Hush!!! Mark is in a big problem now. If anyone trips over the power cable, all the system shuts down in a fraction of second. He recognizes it is a single point of failure.

Learn: Single Point of Failure

A single point of failure (SPOF) is a part of a system that, if it fails, will stop the entire system from working.

‘Rather than getting a few or really good one big machine, why don't I get a bunch of cheaper machines? Each of maybe 8GB RAM and 100GB Memory. This way there would be no single point of failure as well as I can get as many servers as I want!!’

Soon Mark gets 20 such servers to handle a million requests.

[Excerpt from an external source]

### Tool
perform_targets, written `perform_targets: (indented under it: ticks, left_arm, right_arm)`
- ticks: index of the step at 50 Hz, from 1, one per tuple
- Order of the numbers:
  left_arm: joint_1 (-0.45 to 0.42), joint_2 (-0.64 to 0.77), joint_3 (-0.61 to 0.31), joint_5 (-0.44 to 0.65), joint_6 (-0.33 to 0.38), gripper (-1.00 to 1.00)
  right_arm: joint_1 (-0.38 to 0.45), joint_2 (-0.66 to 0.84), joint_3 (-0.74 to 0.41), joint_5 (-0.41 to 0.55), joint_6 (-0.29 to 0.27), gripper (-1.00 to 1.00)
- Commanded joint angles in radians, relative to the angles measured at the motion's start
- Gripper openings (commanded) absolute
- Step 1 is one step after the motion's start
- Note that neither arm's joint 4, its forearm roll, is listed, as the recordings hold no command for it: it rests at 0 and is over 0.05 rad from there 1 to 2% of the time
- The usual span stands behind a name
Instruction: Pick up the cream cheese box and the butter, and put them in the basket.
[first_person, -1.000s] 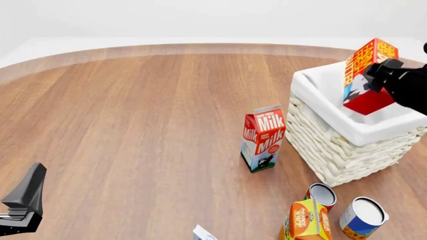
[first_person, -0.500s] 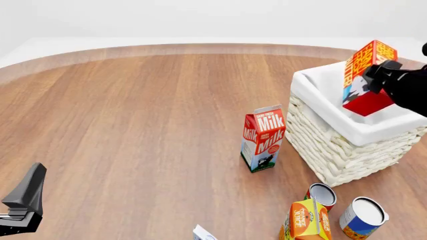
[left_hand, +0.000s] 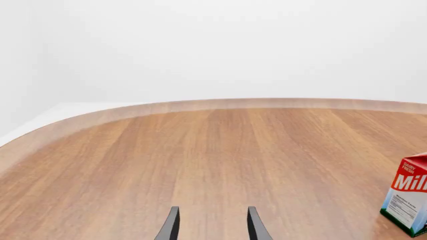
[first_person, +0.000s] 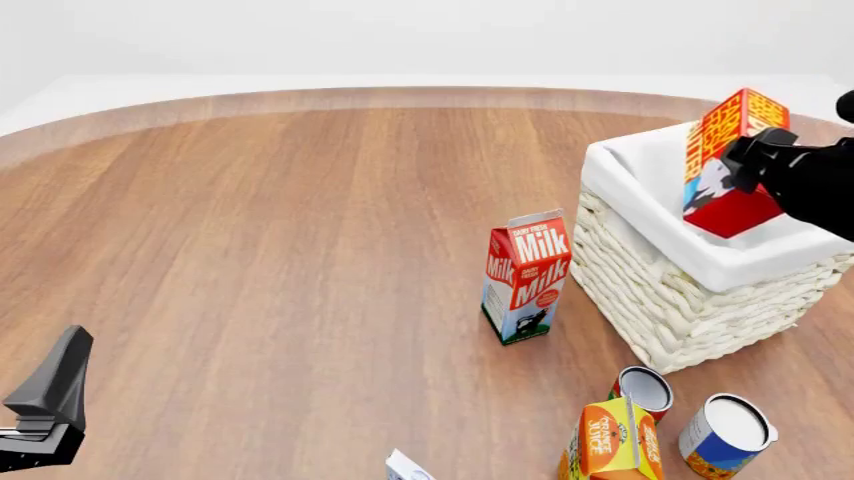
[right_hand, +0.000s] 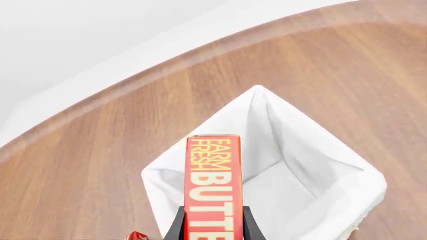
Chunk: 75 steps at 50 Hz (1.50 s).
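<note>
While gripped above the basket (first_person: 641, 205): butter (first_person: 727, 165), rim-clear.

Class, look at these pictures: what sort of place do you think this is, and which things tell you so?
Probably a simulated kitchen or grocery-packing table: a wooden table with a milk carton, a woven basket, and butter held by the right gripper.

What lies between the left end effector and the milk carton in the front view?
Only bare wooden table: nothing stands between the left end effector and the milk carton. The front view shows this, and the left wrist view agrees.
</note>
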Motion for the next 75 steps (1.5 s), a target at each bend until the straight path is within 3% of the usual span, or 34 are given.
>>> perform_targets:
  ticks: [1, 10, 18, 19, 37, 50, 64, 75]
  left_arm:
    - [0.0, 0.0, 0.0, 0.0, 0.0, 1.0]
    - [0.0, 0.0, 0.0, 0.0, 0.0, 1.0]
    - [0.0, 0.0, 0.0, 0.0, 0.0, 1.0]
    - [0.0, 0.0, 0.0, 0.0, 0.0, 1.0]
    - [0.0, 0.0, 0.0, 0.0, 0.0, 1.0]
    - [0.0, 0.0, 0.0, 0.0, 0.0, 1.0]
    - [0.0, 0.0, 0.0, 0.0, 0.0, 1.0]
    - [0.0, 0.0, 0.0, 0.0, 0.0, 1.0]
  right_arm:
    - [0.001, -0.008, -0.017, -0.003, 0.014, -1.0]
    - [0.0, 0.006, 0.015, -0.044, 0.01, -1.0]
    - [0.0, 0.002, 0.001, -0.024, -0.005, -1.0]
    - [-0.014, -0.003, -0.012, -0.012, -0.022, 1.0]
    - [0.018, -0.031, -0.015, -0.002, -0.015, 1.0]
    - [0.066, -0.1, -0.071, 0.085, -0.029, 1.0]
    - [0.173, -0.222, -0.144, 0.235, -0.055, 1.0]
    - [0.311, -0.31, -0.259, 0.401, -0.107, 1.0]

( 1 server can handle 65,535 simultaneous connections~ min 60k connections, to handle. Therefore to handle 1M connection he would need almost 16 such servers. Mark is very confident about the popularity of his website. So he got 20 such servers :D)

Learn: Horizontal Scaling

When you scale by adding more machines into your pool of resources, it is called Horizontal Scaling.

By scaling this way, he ensured that if after a few years even if his user base starts to decrease, he can just sell the extra servers. But Mark’s future is different! His website is amazing and it is going to attract more and more users. So he can also keep on adding more servers whenever he feels the need of adding more servers! Even if any server fails, another server can take the charge. Now there is no single point of failure. This way he has introduced Resiliency.

Learn: Resiliency

System resilience is an ability of the system to withstand a major disruption and to recover within an acceptable time. If one server crashes, another server in the pool can start to serve traffic. There is no single point of failure.